Forgiveness is something you do for yourself.

But when the harm done to you or someone you love is severe, it can be very hard to forgive. If you want to practice forgiveness but are finding it difficult, these suggestions may help.

How to forgive

Dr. Everett Worthington, a psychologist who has researched forgiveness for decades, has developed a five-step process called REACH:

R is for Recall.
 Recall the events and the hurt as accurately and objectively as you can.

E is for Empathize. Try to understand what happened from the point of view of the person who wronged you.

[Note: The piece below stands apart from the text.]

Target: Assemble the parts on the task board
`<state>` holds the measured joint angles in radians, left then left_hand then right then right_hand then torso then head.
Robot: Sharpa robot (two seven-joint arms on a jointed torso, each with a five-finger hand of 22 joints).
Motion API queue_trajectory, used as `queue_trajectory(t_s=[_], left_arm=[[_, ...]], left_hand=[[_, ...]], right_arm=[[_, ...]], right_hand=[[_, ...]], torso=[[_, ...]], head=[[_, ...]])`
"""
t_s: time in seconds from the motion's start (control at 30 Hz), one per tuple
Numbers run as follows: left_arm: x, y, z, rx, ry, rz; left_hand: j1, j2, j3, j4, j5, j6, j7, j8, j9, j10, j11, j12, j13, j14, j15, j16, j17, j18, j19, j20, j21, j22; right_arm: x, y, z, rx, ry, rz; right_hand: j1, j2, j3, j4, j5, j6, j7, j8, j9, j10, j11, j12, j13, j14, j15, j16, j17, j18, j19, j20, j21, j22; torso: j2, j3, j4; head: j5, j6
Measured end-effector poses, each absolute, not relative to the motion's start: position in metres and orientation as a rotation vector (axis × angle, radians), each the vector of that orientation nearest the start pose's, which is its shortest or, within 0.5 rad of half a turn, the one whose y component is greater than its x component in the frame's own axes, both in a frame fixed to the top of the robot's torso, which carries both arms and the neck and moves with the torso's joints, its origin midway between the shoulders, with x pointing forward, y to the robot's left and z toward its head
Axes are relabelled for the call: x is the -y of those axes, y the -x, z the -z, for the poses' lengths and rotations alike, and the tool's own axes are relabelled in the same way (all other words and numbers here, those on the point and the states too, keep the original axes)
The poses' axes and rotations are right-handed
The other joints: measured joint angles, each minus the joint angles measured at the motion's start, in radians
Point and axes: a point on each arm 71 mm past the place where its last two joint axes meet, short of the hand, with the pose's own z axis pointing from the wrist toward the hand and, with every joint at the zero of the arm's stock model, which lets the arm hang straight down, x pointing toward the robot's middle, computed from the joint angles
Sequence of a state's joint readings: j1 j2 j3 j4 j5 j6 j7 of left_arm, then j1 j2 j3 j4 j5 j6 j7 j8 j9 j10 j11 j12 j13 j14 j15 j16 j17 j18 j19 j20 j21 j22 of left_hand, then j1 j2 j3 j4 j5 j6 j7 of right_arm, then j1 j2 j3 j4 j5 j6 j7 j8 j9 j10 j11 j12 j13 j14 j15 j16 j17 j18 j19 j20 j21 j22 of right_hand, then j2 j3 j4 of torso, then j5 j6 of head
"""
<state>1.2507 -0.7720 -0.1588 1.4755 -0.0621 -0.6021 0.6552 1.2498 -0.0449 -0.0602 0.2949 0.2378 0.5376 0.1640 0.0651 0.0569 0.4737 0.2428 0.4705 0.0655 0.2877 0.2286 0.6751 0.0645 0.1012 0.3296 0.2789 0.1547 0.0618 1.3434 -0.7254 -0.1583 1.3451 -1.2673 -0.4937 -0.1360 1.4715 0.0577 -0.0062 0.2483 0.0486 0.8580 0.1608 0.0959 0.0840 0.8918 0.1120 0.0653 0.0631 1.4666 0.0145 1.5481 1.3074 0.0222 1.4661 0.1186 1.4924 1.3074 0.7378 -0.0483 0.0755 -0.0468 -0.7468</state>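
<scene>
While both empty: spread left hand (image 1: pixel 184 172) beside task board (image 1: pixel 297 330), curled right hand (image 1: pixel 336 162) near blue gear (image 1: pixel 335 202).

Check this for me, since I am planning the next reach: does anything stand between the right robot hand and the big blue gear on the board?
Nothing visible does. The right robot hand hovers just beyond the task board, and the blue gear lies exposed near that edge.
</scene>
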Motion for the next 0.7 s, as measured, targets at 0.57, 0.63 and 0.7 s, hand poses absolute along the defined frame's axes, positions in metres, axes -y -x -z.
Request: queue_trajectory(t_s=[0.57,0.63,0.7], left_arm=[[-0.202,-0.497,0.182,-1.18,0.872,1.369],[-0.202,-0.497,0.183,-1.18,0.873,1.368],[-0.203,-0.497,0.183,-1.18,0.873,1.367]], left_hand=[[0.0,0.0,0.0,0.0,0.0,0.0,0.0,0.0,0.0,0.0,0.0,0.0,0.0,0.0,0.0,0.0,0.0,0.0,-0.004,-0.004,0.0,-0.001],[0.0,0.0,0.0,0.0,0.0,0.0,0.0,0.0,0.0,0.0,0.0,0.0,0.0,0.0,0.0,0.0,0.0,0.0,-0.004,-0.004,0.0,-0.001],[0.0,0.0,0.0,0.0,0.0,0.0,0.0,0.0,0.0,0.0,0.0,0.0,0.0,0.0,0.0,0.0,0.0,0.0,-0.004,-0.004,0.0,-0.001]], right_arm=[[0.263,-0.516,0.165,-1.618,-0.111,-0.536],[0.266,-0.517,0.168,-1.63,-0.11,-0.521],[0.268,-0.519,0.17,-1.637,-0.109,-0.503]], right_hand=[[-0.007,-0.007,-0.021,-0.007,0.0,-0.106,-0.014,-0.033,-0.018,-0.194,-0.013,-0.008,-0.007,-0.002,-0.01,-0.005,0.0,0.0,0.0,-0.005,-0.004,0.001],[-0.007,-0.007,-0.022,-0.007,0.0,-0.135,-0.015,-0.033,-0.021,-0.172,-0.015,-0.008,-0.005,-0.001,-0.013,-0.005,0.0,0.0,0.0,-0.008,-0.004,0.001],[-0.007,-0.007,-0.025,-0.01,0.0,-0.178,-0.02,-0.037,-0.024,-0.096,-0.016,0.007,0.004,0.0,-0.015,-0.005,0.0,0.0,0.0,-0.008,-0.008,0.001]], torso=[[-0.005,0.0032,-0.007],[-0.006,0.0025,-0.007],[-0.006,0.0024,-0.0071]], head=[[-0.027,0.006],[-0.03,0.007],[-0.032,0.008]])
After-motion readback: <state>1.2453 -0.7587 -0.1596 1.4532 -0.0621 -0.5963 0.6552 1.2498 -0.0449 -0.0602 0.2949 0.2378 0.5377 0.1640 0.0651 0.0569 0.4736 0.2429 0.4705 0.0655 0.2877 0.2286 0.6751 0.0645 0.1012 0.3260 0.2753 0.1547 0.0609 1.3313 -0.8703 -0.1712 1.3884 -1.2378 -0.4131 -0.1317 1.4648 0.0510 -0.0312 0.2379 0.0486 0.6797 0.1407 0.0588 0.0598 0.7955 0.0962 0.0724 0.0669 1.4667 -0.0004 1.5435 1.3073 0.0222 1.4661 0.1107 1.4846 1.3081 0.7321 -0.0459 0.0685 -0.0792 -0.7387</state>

A is for the Altruistic gift of forgiveness. Recall a time that you hurt someone else and were forgiven. And offer this gift to the person who wronged you.

C is for Committing yourself to forgive publicly. Write a letter of forgiveness (whether you send it or not), write in a journal, tell a trusted friend, or, if you can, tell the person who wronged you.

H is for Holding onto forgiveness. Forgiving is not forgetting. Memories of the wrong and feelings will come up. Remind yourself that you have made a choice to forgive.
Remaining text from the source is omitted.